Faire signer votre contrat de prestation
Une fois que vous avez adapté l'un de ces modèles à votre mission spécifique, la logistique de la signature ne devrait pas devenir un goulot d'étranglement. L'époque où l'on imprimait, scannait et envoyait les contrats par courrier est révolue pour de bonnes raisons, et il n'y a aucun obstacle juridique à gérer cela numériquement. Les signatures électroniques ont la même valeur juridique que les signatures manuscrites en vertu du règlement eIDAS dans l'Union européenne, du ESIGN Act aux États-Unis et de législations comparables dans la plupart des autres pays.
Vous pouvez faire signer et contresigner votre contrat en quelques minutes en l'important sur une plateforme de signature électronique, en plaçant les champs de signature où les deux parties doivent signer, et en l'envoyant à votre client par email. Il examine, signe sur son téléphone ou son ordinateur, et vous recevez tous deux une copie complétée avec une piste d'audit complète montrant qui a signé, quand et depuis quel appareil. C'est plus rapide qu'imprimer, moins cher qu'envoyer par courrier, et cela produit un enregistrement plus sûr et vérifiable qu'un PDF scanné avec une signature au stylo.
Si vous cherchez une façon simple de gérer cela sans payer des tarifs entreprise, CanUSign vous permet de signer des documents pour un tarif fixe par signature sans abonnement mensuel, ce qui convient bien aux PME qui n'envoient pas des centaines de contrats par mois mais ont quand même besoin d'un processus de signature professionnel et juridiquement conforme.
Pour conclure
Un contrat de prestation de services n'est pas une formalité juridique que l'on subit parce que quelqu'un vous a dit de vous couvrir.
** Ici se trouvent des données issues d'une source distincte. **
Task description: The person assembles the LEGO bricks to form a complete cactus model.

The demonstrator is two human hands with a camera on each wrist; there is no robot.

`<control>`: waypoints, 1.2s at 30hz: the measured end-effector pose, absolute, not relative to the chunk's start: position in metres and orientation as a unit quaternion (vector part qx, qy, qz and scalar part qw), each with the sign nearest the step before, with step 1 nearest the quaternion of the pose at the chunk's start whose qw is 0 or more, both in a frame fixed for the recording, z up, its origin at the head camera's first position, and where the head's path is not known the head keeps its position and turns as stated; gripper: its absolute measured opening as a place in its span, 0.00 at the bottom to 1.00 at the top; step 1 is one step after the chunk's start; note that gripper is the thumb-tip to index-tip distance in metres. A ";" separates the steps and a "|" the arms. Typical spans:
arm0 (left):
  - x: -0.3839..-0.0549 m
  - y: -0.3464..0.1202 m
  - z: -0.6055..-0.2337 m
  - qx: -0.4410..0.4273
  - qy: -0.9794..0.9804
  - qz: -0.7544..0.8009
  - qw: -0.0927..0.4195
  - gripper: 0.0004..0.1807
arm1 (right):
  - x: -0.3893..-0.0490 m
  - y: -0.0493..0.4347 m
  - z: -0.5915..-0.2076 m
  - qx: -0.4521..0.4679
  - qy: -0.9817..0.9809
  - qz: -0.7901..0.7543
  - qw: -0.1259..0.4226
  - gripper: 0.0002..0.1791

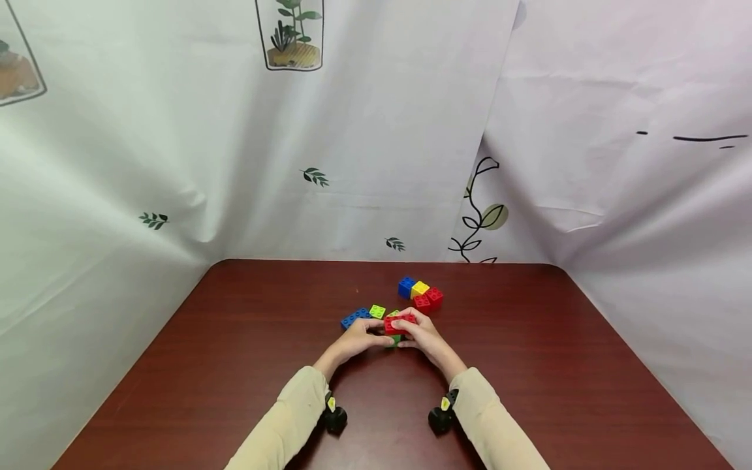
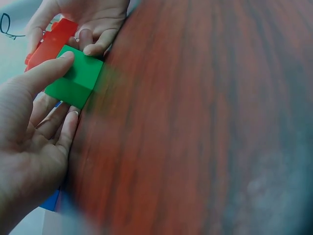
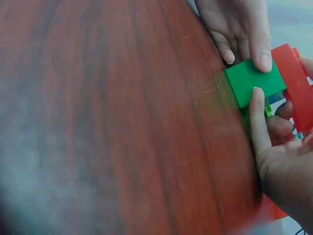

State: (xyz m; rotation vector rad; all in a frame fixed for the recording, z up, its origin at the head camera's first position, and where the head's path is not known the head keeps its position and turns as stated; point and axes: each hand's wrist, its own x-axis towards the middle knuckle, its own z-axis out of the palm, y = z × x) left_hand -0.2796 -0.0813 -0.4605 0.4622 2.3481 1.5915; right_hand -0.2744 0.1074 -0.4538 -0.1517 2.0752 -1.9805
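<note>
The left hand (image 1: 356, 337) pinched a green block (image 2: 76, 78); just above that grip, the right hand (image 1: 427, 337) pinched a red brick (image 1: 399, 324). Beyond the left grip lay a blue brick (image 1: 354, 317).

Red brick (image 2: 53, 44) above green brick (image 2: 78, 78)

My right hand (image 1: 427, 334) pinches the long red brick, which lies crosswise, studs up. Just below it and nearer me, my left hand (image 1: 356, 337) holds the blocky green brick, its smooth, plain side facing me. Whether the two are joined, I can't quite tell.
</note>
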 end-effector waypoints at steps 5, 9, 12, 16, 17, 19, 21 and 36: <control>-0.282 -0.080 -0.457 0.158 0.808 0.549 0.147 0.27 | -0.275 0.110 -0.457 -0.058 0.708 -0.693 0.125 0.13; -0.284 -0.082 -0.455 0.155 0.810 0.543 0.159 0.27 | -0.275 0.112 -0.460 -0.042 0.685 -0.717 0.121 0.08; -0.285 -0.084 -0.454 0.151 0.811 0.543 0.155 0.25 | -0.275 0.113 -0.462 -0.038 0.669 -0.732 0.124 0.04; -0.287 -0.084 -0.454 0.137 0.800 0.570 0.127 0.20 | -0.275 0.113 -0.463 -0.041 0.660 -0.739 0.125 0.04; -0.288 -0.083 -0.454 0.131 0.796 0.580 0.115 0.19 | -0.275 0.113 -0.462 -0.039 0.660 -0.740 0.125 0.04; -0.290 -0.081 -0.453 0.120 0.786 0.599 0.092 0.16 | -0.275 0.113 -0.462 -0.035 0.658 -0.742 0.125 0.04; -0.292 -0.079 -0.453 0.112 0.781 0.611 0.069 0.15 | -0.276 0.112 -0.462 -0.032 0.656 -0.744 0.124 0.04; -0.301 -0.059 -0.449 0.106 0.821 0.561 0.002 0.16 | -0.273 0.118 -0.461 -0.036 0.646 -0.751 0.132 0.05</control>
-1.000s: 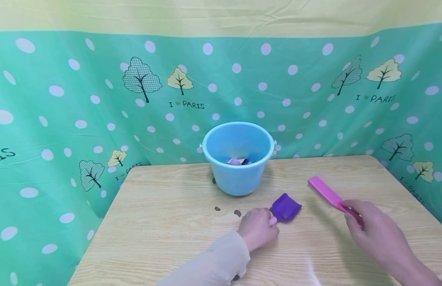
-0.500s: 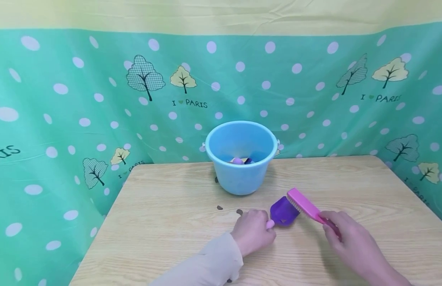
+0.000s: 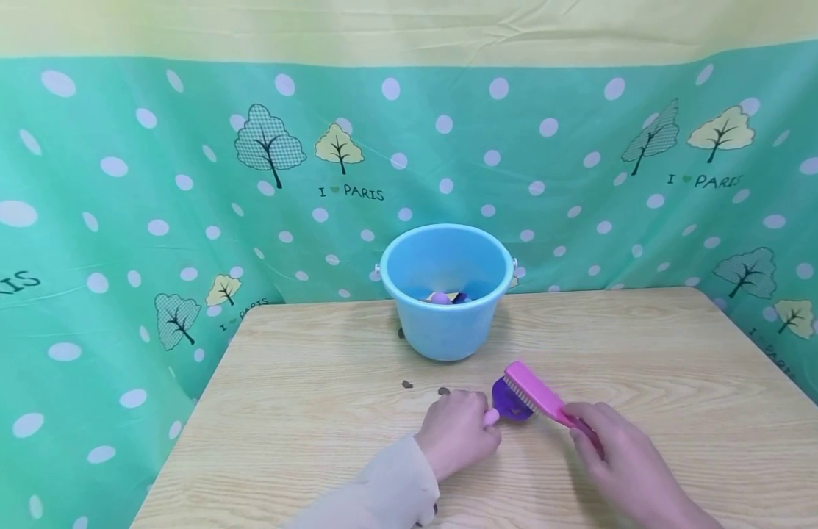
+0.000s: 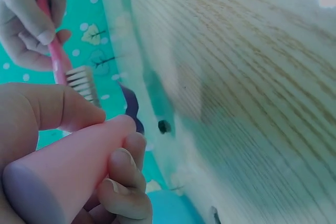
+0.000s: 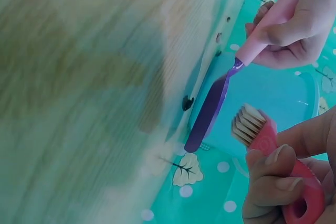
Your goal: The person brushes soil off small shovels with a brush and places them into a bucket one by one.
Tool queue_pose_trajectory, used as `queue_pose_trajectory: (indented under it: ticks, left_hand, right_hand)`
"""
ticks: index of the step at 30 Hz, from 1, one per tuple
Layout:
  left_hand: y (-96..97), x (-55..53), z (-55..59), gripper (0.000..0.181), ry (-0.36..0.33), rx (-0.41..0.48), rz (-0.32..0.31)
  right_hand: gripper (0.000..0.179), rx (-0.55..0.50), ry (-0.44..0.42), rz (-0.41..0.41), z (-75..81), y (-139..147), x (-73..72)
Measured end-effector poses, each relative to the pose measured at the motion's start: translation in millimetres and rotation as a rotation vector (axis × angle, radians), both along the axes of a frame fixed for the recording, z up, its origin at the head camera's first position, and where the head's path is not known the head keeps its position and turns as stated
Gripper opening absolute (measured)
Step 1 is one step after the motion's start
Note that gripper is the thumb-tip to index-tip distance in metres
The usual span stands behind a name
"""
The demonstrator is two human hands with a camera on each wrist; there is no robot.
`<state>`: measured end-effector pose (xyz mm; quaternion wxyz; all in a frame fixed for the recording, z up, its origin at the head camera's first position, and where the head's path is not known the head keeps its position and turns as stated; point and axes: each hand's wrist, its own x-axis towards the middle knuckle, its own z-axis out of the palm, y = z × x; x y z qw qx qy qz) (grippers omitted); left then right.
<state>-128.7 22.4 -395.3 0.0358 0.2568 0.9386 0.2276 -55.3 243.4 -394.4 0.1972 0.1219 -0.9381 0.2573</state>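
My left hand point(image 3: 460, 430) grips the pink handle of a small toy shovel point(image 3: 506, 405) with a purple blade, which points right. In the left wrist view, thumb and fingers wrap the shovel's handle point(image 4: 73, 161). A pink brush point(image 3: 533, 389) with pale bristles is held by its handle in my right hand point(image 3: 623, 455). From the head, the bristles overlap the purple blade, hiding part of it. The right wrist view shows a gap between the brush's bristles point(image 5: 248, 123) and the shovel blade point(image 5: 210, 109). Small dark brown bits point(image 3: 407, 384) lie left of the shovel.
Behind the hands stands a light blue bucket point(image 3: 448, 334) with a few things inside, one a purple rounded piece point(image 3: 440, 297). Another dark bit point(image 3: 401, 333) lies by its base. The wooden table point(image 3: 303, 382) backs onto a green dotted curtain point(image 3: 554, 169).
My right hand has carried the brush left and toward me, from right of the shovel to over its blade. My left hand and the shovel have shifted slightly left.
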Motion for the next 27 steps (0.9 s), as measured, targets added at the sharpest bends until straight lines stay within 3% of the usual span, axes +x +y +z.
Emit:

C'est un outil pratique qui rend vos relations commerciales plus claires, votre trésorerie plus prévisible et vos recours plus certains quand les choses ne se passent pas comme prévu. Que vous facturiez quelques centaines d'euros pour une session de conseil rapide ou que vous gériez un projet à six chiffres sur plusieurs mois, le contrat est ce qui garde les deux parties honnêtes sur les attentes, les responsabilités et les conséquences.
Choisissez le modèle qui correspond à la structure de votre mission, adaptez les clauses à votre situation spécifique, faites-le signer avant le début du travail et classez-le quelque part où vous pourrez le retrouver. Votre futur vous, celui qui fait face à un client qui jure que le périmètre du projet incluait quelque chose qu'il n'incluait pas, vous en remerciera.